▶ [Records for this task]
-- Opening Marker --

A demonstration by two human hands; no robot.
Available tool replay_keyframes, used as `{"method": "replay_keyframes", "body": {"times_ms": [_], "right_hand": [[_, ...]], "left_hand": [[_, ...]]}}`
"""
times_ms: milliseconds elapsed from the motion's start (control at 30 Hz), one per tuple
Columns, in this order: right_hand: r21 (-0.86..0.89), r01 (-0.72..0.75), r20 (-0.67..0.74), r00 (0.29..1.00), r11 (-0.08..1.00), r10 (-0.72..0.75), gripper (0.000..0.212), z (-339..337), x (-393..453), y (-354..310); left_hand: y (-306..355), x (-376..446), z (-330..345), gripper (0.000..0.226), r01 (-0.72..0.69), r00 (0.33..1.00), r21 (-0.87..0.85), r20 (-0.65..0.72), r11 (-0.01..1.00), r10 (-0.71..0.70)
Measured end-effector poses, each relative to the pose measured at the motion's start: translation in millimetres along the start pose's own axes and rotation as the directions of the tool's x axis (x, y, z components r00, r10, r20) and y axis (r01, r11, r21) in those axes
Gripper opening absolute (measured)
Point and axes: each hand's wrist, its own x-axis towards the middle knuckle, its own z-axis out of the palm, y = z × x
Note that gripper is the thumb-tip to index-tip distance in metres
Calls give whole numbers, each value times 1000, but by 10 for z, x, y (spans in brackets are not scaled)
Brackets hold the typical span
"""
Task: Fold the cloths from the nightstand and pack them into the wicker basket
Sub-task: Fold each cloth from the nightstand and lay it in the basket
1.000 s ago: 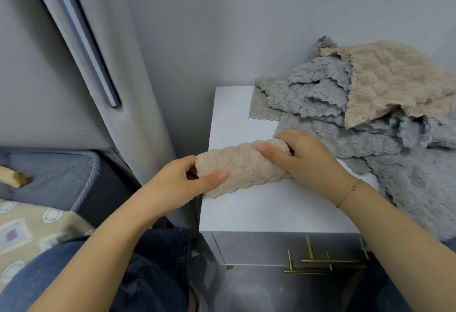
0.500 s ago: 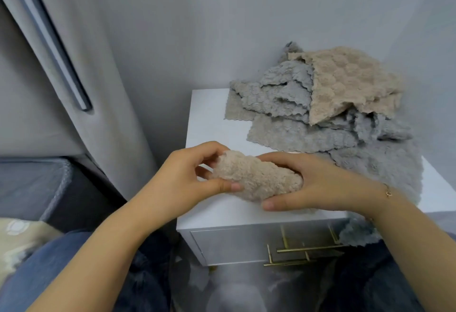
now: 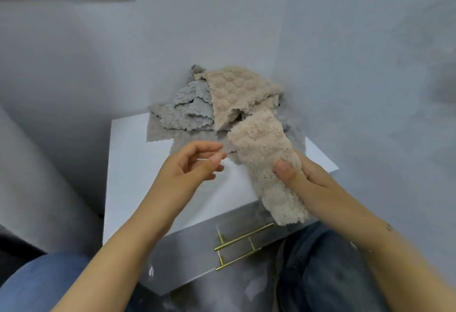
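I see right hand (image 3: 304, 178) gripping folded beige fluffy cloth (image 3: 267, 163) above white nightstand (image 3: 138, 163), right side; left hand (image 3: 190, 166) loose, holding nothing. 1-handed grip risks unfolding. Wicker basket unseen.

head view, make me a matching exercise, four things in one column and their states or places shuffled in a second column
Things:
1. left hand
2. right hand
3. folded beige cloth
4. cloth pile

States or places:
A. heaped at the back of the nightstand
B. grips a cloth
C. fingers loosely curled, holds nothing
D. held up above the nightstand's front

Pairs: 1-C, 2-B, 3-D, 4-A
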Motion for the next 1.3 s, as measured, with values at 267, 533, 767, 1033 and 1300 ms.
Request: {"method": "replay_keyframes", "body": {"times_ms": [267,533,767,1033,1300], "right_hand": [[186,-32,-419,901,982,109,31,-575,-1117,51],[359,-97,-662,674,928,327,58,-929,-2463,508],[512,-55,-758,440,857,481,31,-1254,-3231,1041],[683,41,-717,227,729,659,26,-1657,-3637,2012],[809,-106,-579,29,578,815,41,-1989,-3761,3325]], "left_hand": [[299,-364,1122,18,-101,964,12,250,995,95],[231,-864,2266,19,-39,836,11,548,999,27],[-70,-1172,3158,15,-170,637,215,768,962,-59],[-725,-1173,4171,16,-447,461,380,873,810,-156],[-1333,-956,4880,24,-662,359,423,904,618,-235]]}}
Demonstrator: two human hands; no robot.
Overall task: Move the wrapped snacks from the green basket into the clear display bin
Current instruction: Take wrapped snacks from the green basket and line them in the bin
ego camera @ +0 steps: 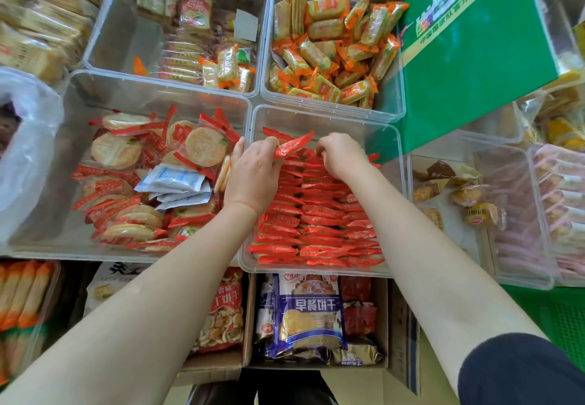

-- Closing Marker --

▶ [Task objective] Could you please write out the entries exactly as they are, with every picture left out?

▶ [Final answer]
A demonstration by two human hands; no robot.
Available tool replay_keyframes, used as `{"method": "replay_keyframes", "body": {"times_ms": [_], "right_hand": [[_, ...]], "left_hand": [[_, ...]]}}`
"""
times_ms: milliseconds elapsed from the motion's start (control at 30 Hz), one per tuple
Columns, in this order: right_hand: r21 (-0.86..0.89), r01 (-0.72..0.75), r20 (-0.67..0.74), r00 (0.29..1.00), r11 (-0.08..1.00), r10 (-0.72..0.75), gripper (0.000..0.212), z (-339..337), x (-393..453), y (-354..310); left_hand: y (-306..355), x (-376..446), z (-330..345), gripper (0.000..0.226), r01 (-0.72..0.69), r00 (0.33..1.00), r21 (-0.87..0.85), r20 (-0.65..0.72), r11 (-0.01..1.00), r10 (-0.71..0.70)
Measured end-effector poses, each relative to the pose measured at the motion's start: translation in millimetres along the start pose's own axes and rotation as the directions of the tool's x axis (x, y, z components r00, r10, r20) and y axis (r01, r11, r21) in those axes
Gripper opening absolute (measured)
Point and axes: each hand's wrist, its own x-axis towards the middle knuckle, its own z-axis out of the palm, y = z × x
Note that gripper is the thumb-tip to index-tip distance in metres
Calls give whole numbers, each value times 1000, but by 10 for z, x, y (spans in brackets are not scaled)
Brackets hold the typical span
"""
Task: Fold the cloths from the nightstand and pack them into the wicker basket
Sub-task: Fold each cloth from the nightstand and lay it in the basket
1.000 s ago: 
0.500 s ago: 
now: 
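I see right hand (image 3: 304, 178) gripping folded beige fluffy cloth (image 3: 267, 163) above white nightstand (image 3: 138, 163), right side; left hand (image 3: 190, 166) loose, holding nothing. 1-handed grip risks unfolding. Wicker basket unseen.

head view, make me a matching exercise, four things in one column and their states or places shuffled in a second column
Things:
1. left hand
2. right hand
3. folded beige cloth
4. cloth pile

States or places:
A. heaped at the back of the nightstand
B. grips a cloth
C. fingers loosely curled, holds nothing
D. held up above the nightstand's front

Pairs: 1-C, 2-B, 3-D, 4-A
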Motion for the next 1.3 s, as measured, with values at 267, 533, 767, 1033 and 1300 ms.
Request: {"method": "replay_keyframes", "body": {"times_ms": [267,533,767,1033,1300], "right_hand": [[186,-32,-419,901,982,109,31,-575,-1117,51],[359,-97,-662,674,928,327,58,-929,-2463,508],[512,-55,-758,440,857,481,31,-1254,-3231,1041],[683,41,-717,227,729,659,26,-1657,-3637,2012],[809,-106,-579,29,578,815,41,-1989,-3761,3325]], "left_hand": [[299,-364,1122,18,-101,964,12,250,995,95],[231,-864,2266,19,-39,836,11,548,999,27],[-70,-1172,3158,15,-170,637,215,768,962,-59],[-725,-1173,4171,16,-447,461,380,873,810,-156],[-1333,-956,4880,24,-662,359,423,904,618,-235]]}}
Demonstrator: two human hands; no robot.
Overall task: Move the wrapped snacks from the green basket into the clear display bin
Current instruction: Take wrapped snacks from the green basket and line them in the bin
ego camera @ +0 steps: 

The complete output has now been given.